Her answer was delayed by Harmonia wrapping herself around her neck whispering, "Don't go away again."
Megara wrapped her newly-luminous arm around the girl and let herself sink back to the ground. She would have hit the bed again, but Hercules firmly coiled her and Harmonia into his arms.
"I thought I'd lost you," he whispered. "Gods, I wouldn't have known how to go on without you… And now… I never will!"
It didn't seem real.
In her experience, death was like going to sleep, and hearing something going on in the next room through a dream. Rather than anything of that kind, this experience heightened her every sense and made her feel that not only could she better feel through her body, but she could also better control it.
Gone was the emptiness she felt inside from the evacuation of her sons.
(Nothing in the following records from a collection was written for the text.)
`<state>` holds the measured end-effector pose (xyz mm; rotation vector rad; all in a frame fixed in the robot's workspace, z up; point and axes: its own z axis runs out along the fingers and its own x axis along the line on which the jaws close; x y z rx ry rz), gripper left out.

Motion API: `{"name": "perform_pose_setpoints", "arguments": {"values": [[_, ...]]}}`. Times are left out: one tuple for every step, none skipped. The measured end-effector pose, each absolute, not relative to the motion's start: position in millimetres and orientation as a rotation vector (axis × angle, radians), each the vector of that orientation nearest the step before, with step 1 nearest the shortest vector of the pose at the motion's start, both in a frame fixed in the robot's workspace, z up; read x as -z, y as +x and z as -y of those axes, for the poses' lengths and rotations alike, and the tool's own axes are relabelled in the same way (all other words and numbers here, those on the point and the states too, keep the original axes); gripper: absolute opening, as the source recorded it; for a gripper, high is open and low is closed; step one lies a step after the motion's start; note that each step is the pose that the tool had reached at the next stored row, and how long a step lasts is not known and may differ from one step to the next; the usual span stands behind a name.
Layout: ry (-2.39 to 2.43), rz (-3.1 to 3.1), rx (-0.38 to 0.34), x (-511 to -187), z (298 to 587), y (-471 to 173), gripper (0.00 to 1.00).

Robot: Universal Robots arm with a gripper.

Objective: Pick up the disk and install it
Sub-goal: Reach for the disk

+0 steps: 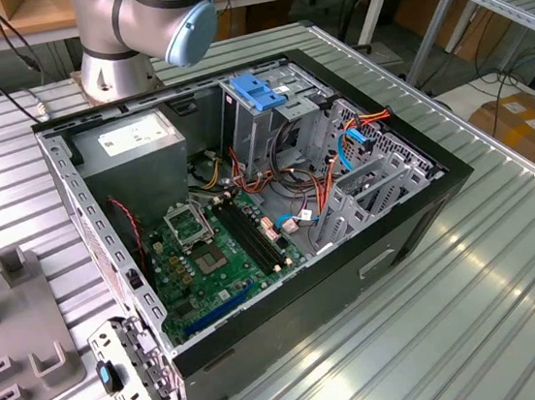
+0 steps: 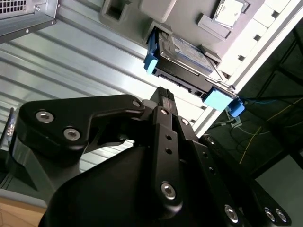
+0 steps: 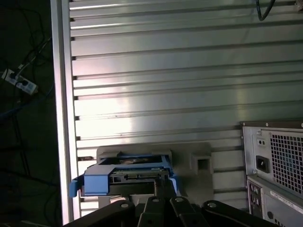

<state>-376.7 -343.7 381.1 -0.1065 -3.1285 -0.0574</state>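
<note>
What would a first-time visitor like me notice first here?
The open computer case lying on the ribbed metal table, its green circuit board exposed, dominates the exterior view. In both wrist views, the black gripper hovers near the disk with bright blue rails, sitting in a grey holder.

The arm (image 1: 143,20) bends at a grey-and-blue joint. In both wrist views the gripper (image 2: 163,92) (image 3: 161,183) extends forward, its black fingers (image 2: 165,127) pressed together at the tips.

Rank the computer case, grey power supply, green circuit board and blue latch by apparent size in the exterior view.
Largest to smallest:
1. computer case
2. green circuit board
3. grey power supply, not far behind the board
4. blue latch, clearly smallest
</note>
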Motion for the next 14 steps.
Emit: {"name": "perform_pose_setpoints", "arguments": {"values": [[-0.089, 3.129, 0.057, -381, 344, -377, 0.11], [-0.071, 3.129, 0.057, -381, 344, -377, 0.11], [-0.037, 3.129, 0.057, -381, 344, -377, 0.11], [-0.023, 3.129, 0.057, -380, 344, -377, 0.11], [-0.007, 3.129, 0.057, -380, 345, -377, 0.11], [0.004, 3.129, 0.056, -379, 345, -377, 0.11], [0.009, 3.129, 0.056, -379, 346, -378, 0.11], [0.013, 3.128, 0.056, -378, 347, -379, 0.11], [0.015, 3.128, 0.056, -377, 347, -380, 0.11], [0.016, 3.128, 0.055, -377, 347, -381, 0.11], [0.018, 3.128, 0.052, -376, 347, -384, 0.11], [0.018, 3.128, 0.05, -375, 347, -386, 0.11], [0.019, 3.128, 0.048, -375, 347, -388, 0.11], [0.019, 3.128, 0.046, -374, 347, -391, 0.11]]}}
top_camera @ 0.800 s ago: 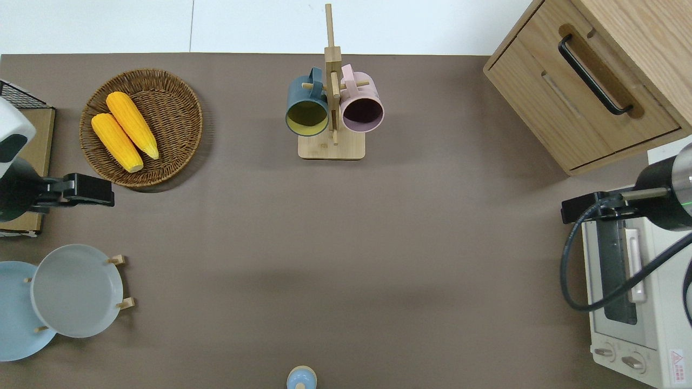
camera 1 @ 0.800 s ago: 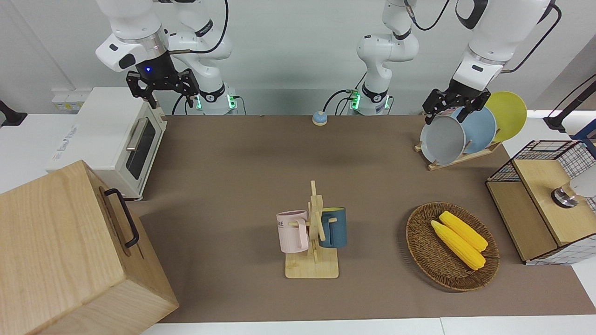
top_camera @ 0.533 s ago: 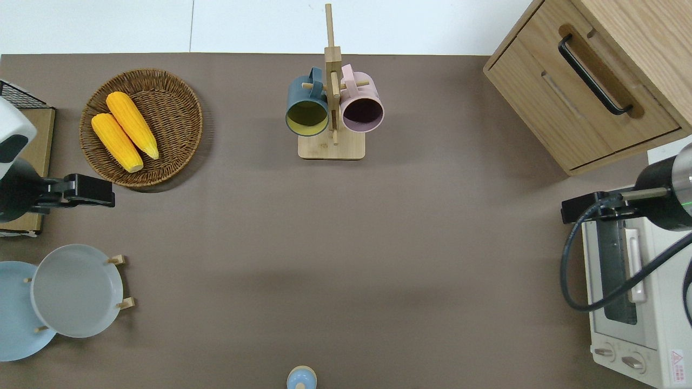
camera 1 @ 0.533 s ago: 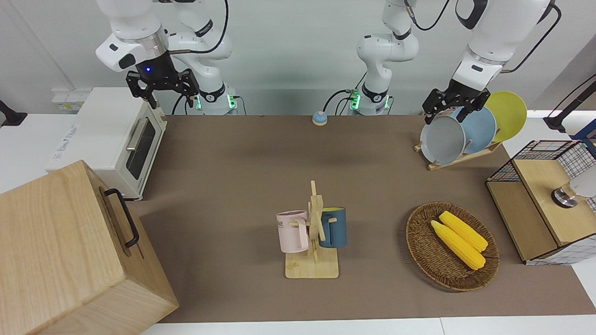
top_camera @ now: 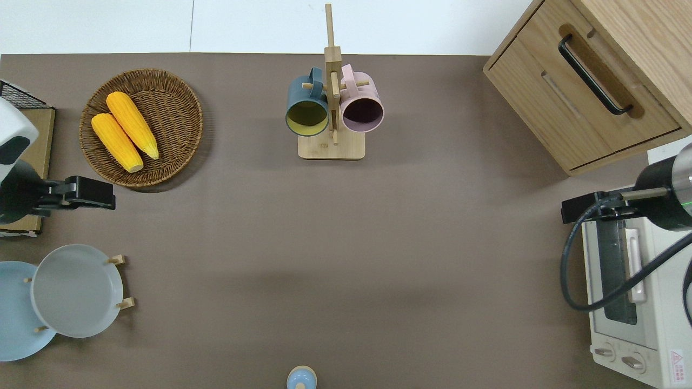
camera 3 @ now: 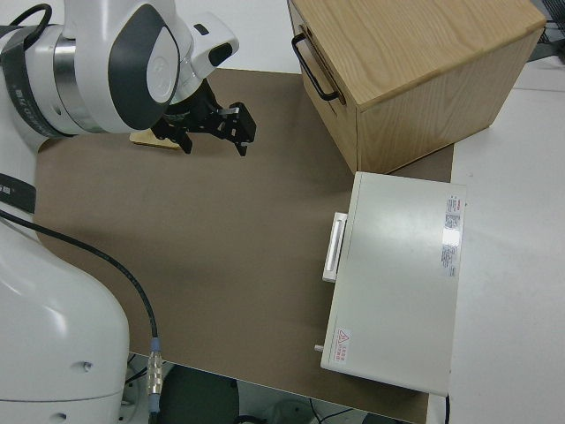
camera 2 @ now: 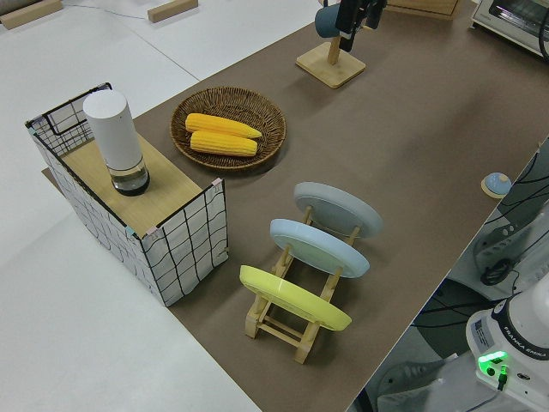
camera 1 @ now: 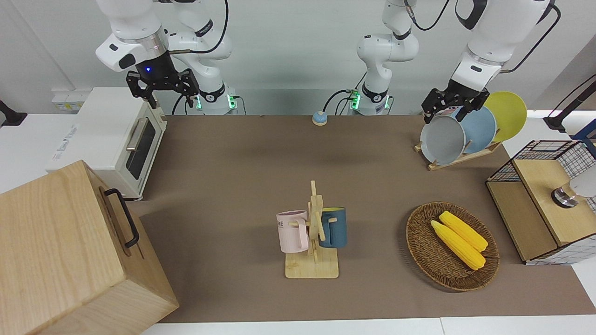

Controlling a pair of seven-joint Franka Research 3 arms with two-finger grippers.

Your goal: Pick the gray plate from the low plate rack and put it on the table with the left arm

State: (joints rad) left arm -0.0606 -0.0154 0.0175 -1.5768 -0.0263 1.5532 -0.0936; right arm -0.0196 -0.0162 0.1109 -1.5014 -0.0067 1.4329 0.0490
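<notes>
The gray plate (camera 1: 442, 140) (top_camera: 75, 290) (camera 2: 339, 209) leans in the low plate rack (camera 1: 458, 159) (top_camera: 127, 303) (camera 2: 283, 322), at the left arm's end of the table (camera 1: 260, 163). It fills the slot toward the table's middle. My left gripper (camera 1: 447, 114) (top_camera: 102, 194) hangs open in the air, holding nothing. In the overhead view it is over bare table between the rack and the wicker basket, clear of the plate. The right gripper (camera 1: 164, 93) (camera 3: 212, 132) is open and parked.
A light blue plate (camera 1: 482, 128) and a yellow plate (camera 1: 510, 114) share the rack. A wicker basket (top_camera: 173, 86) of corn, a wire crate (camera 1: 535, 153), a mug stand (camera 1: 314, 232), a toaster oven (camera 1: 107, 135) and a wooden cabinet (camera 1: 70, 256) stand around the table.
The left gripper has drifted slightly upward over the rack area. The plates and the right arm have not moved.
</notes>
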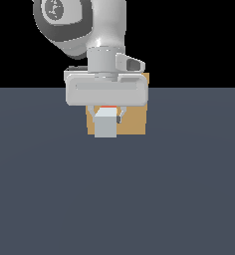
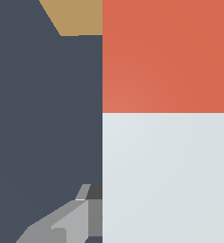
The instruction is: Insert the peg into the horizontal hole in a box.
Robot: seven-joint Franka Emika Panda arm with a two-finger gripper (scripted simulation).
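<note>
My gripper (image 1: 106, 118) is shut on the peg (image 1: 105, 124), whose pale grey-white end faces the exterior camera and whose red-orange end shows as a thin strip behind it. The peg hangs in front of the tan box (image 1: 134, 119), level with the lower part of its face. The hole is hidden behind the gripper and peg. In the wrist view the peg (image 2: 168, 142) fills most of the frame, red-orange part toward the box (image 2: 76, 16), grey-white part close to one finger (image 2: 69, 223).
The dark grey-blue table (image 1: 114, 199) stretches in front of the box. The arm's white wrist housing (image 1: 107, 92) covers the top of the box in the exterior view.
</note>
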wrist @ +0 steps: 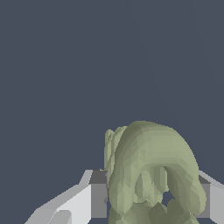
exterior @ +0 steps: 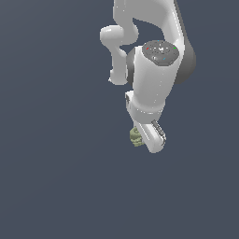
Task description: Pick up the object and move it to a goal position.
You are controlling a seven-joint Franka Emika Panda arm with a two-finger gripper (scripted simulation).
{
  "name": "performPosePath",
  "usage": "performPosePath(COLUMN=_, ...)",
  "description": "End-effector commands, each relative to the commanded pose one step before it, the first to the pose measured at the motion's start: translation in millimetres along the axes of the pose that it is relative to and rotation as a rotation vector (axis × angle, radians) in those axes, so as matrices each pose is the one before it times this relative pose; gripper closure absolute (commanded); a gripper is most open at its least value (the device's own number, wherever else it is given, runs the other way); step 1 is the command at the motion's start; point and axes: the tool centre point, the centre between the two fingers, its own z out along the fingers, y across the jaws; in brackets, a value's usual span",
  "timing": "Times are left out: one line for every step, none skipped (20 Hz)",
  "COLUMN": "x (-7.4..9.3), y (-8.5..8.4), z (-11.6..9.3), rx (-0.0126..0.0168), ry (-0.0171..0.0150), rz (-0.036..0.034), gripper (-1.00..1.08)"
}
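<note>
Nothing to read here from where I stand: no words, labels, brand marks or numbers on anything in either view. The only marks are a few tiny coloured dots on the arm's dark round cap (exterior: 161, 50), and they spell nothing.

Plain slate backdrop (exterior: 51, 186) fills your exterior and wrist views.
You see one flat, evenly lit blue-grey field, with no seam, edge or shadow marking it.
</note>
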Motion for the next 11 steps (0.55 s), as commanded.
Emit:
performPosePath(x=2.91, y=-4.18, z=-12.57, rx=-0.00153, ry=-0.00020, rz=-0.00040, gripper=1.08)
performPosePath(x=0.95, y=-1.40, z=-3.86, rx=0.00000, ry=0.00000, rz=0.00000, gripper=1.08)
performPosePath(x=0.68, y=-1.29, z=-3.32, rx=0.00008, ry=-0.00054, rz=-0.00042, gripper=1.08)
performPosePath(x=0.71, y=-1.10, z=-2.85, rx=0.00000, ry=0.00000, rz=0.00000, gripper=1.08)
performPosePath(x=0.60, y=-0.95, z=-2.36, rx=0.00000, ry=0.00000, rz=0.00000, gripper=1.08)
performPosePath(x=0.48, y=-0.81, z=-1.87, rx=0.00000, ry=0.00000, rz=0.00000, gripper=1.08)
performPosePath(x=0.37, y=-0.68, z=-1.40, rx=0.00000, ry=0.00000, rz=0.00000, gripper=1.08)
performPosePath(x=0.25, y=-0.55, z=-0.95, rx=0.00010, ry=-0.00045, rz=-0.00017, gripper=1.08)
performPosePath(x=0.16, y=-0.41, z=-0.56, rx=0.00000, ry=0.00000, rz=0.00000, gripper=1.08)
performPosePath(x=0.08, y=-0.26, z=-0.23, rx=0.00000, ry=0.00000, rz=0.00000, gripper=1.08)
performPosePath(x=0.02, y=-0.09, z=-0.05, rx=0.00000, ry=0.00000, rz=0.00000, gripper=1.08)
She was curled in Hercules's arms, healed from all travails of labor and pregnancy, though with some of the benefits he so enjoyed.
"Is this okay?" she whispered to him.
"What do you mean?" Hercules appeared baffled.
"I mean…" She looked around. Everyone had seen that. It must be real, from the way they were staring at her. "Am I really allowed to be a goddess?"
"Of course!" Hercules dove in for another kiss. "Don't ever doubt that. If anyone ever earned it, we did. Never forget how much we did to get here."
This wasn't death. It was life. Abundant, everlasting life surrounded by more love than her heart had ever known it could comprehend. And somehow, it was for her.
"Everything is perfect," Hercules's voice echoed in her ears, and he drew her in for a kiss. "Finally."